Molecular architecture of synapses
We combine immunohistochemistry, high resolution light microscopy and electron microscopy to study the molecular architecture of synapses and how structure relates to function. In general, synapses comprise several morphological and functional distinguishable compartments as the presynaptic cytomatrix at the active zone (CAZ), a mesh of proteins, essential for synaptic vesicle docking and release and the postsynaptic density (PSD) containing a matrix of cell-adhesion molecules, receptors and cytoskeletal elements.

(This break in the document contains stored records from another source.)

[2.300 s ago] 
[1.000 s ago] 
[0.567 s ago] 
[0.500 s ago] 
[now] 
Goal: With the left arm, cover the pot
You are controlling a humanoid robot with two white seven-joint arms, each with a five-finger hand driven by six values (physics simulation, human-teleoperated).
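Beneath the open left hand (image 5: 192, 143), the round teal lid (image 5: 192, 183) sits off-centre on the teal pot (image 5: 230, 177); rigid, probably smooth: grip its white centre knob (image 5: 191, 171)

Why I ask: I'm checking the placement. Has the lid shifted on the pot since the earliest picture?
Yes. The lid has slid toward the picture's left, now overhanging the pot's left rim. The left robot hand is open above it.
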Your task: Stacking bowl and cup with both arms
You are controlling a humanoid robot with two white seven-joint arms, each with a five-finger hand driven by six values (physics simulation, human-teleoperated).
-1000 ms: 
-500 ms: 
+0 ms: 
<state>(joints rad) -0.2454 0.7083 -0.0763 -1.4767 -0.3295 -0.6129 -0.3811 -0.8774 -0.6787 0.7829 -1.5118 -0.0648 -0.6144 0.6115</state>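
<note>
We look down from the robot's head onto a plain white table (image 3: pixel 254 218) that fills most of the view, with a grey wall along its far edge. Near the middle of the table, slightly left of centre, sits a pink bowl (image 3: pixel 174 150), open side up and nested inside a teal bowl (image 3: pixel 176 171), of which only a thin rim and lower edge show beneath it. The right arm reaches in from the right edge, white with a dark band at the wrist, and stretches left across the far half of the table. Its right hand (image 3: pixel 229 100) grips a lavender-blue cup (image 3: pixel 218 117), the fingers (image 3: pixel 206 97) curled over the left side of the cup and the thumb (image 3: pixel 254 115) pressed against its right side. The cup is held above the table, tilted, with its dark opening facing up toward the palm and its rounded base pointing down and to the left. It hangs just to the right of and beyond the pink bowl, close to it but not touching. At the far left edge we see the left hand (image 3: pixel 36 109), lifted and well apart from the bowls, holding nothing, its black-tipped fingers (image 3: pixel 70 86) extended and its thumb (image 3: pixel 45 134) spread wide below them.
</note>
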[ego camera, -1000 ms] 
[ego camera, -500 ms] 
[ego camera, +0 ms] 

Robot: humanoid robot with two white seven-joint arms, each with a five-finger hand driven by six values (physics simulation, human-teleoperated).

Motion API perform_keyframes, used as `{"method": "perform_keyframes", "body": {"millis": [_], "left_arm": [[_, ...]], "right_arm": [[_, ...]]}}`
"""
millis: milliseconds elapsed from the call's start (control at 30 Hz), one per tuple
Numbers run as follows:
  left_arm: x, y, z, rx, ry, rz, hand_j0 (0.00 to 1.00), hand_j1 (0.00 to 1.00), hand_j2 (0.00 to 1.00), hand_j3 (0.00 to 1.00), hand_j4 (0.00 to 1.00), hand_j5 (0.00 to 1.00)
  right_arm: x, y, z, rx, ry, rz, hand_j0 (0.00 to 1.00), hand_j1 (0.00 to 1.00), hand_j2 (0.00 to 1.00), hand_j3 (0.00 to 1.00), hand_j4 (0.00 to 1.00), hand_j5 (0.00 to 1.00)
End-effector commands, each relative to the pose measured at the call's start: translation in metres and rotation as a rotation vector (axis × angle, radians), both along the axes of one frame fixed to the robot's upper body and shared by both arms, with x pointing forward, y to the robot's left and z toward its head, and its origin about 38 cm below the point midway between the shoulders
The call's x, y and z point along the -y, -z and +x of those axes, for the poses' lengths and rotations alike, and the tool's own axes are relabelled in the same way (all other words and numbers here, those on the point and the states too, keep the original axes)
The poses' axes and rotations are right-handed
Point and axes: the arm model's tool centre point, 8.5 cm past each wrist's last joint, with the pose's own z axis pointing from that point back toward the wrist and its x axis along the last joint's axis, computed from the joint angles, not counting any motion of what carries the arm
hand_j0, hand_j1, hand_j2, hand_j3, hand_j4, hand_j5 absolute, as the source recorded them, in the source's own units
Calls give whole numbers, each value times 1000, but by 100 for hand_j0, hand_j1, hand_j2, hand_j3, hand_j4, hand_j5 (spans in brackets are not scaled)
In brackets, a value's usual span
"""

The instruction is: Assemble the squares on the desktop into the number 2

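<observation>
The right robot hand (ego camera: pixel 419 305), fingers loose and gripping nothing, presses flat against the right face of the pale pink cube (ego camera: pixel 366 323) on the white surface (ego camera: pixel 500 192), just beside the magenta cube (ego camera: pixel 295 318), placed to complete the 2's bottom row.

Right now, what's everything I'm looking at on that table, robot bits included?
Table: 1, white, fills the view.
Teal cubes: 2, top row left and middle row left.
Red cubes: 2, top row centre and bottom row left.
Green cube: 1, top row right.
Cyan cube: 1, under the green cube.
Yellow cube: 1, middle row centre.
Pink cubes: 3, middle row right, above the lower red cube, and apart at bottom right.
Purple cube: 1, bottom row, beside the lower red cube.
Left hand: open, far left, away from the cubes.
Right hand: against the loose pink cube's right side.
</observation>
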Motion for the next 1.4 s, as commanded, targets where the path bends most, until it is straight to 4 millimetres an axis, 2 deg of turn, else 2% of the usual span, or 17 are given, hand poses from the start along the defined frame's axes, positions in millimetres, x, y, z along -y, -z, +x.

The sensory inner hair cell (IHC) ribbon synapses are of particular interest for us. They exhibit an elaborated ellipsoid ribbon surrounded by a halo of synaptic vesicles. This characteristic structure allows ribbon synapses to support sustained exocytosis over long time periods. Using electron microscopic techniques as electron tomography and high-pressure freezing/freeze-substitution (HPF/FS) we study morphological aspects of wild-type and mutant synapses qualitatively and quantitatively. Electron tomography enables the visualization of fine molecular structures due to its high z-resolution. HPF/FS is a special preparation method avoiding chemical fixation of the tissue. Under high pressure and low temperature samples become immobilized within milliseconds and preserved in a near native state. The combination of electron tomography and HPF/FS allows us to determine synaptic vesicle pools, docking or tethering of synaptic vesicles in high spatio-temporal resolution under different conditions (resting or stimulated). Further, we want to construct a coherent picture of the localization of synaptic proteins at IHC ribbon synapses using immunofluorescence and immunogold labeling methods in combination with high resolution light microscopy and electron tomography or serial 3D reconstructions.
In addition, we have a longstanding interest in the ultrastructure of presynapses and their postsynaptic counterparts in general.